> _PROBLEM TO SOLVE_:
Copies of all lines that contain "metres" are needed; take them from the data below.
───── GIVEN INFORMATION ─────
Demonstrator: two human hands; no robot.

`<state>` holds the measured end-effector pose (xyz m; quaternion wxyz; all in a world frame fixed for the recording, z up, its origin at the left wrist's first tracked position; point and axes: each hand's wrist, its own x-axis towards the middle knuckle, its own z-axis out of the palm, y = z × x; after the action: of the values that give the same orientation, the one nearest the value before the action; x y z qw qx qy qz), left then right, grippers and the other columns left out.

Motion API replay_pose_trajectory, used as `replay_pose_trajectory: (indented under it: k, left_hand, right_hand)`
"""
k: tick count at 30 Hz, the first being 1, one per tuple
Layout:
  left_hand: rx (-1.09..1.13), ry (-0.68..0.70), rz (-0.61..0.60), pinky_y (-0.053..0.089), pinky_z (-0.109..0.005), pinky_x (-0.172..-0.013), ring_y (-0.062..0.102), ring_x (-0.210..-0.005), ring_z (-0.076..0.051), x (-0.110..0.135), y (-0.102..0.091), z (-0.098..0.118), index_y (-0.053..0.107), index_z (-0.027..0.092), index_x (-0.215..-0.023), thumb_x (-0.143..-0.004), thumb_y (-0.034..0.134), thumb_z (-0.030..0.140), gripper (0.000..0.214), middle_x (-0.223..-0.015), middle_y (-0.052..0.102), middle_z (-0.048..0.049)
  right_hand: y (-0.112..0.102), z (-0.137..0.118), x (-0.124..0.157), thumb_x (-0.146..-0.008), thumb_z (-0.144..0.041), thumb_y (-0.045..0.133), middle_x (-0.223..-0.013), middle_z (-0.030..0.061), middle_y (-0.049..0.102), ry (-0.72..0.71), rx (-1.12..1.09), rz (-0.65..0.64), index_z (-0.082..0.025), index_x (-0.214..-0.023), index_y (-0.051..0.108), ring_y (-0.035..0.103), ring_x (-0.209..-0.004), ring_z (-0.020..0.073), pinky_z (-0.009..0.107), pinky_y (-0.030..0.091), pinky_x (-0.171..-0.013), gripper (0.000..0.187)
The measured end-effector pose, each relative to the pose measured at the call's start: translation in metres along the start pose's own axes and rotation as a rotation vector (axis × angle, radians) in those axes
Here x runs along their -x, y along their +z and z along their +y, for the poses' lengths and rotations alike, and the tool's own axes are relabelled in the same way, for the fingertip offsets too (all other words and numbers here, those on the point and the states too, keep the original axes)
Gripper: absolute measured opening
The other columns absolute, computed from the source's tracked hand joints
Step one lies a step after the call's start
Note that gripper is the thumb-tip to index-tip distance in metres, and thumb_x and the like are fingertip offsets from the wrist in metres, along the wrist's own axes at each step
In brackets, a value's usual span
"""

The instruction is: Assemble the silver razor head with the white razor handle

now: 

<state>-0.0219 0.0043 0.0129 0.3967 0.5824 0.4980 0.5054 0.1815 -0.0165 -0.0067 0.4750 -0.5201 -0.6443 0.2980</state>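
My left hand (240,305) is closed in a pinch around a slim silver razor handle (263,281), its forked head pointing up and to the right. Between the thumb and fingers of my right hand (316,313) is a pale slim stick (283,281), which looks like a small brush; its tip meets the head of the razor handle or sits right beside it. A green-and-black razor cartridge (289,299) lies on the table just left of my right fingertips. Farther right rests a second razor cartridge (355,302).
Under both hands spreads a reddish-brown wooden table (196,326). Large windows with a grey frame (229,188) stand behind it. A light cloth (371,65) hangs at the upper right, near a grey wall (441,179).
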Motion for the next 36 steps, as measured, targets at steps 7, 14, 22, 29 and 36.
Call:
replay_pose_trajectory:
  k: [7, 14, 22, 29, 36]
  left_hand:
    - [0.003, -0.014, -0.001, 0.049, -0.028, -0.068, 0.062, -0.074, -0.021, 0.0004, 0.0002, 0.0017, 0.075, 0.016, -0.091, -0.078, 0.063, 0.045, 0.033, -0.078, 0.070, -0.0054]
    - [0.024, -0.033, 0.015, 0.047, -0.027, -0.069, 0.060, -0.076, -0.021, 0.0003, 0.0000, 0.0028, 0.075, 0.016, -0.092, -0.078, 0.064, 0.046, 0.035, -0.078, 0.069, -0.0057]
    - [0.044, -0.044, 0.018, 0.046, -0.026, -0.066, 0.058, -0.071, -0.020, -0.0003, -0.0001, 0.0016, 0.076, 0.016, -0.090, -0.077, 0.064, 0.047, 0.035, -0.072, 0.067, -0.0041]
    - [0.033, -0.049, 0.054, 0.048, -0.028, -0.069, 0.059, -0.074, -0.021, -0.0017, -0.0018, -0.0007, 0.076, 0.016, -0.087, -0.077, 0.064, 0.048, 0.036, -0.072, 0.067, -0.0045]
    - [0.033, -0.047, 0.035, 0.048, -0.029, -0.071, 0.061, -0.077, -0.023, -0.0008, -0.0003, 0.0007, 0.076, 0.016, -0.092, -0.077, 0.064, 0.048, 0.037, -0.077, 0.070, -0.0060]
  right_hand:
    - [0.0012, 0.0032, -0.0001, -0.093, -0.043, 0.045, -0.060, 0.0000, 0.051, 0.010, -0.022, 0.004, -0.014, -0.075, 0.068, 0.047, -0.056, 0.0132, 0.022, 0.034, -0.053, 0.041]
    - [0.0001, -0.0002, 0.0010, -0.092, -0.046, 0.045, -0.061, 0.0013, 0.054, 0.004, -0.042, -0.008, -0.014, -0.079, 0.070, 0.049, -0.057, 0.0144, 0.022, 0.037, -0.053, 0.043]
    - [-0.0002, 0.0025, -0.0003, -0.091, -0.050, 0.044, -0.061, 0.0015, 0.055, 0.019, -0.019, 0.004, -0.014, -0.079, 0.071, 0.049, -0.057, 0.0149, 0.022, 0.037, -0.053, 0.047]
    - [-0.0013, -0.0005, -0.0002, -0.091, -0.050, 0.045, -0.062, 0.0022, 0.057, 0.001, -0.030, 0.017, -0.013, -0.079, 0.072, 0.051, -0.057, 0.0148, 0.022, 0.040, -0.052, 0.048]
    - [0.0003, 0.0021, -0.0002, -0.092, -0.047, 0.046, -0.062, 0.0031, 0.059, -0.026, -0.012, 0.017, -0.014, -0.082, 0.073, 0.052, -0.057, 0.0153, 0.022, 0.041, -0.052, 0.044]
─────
> _COMPLETED EXERCISE_:
The measured end-effector pose, each relative to the pose measured at the call's start: translation in metres along the start pose's own axes and rotation as a rotation vector (axis × angle, radians) in those axes
Note that gripper is the thumb-tip to index-tip distance in metres, and thumb_x and the like are fingertip offsets from the wrist in metres, along the wrist's own axes at each step

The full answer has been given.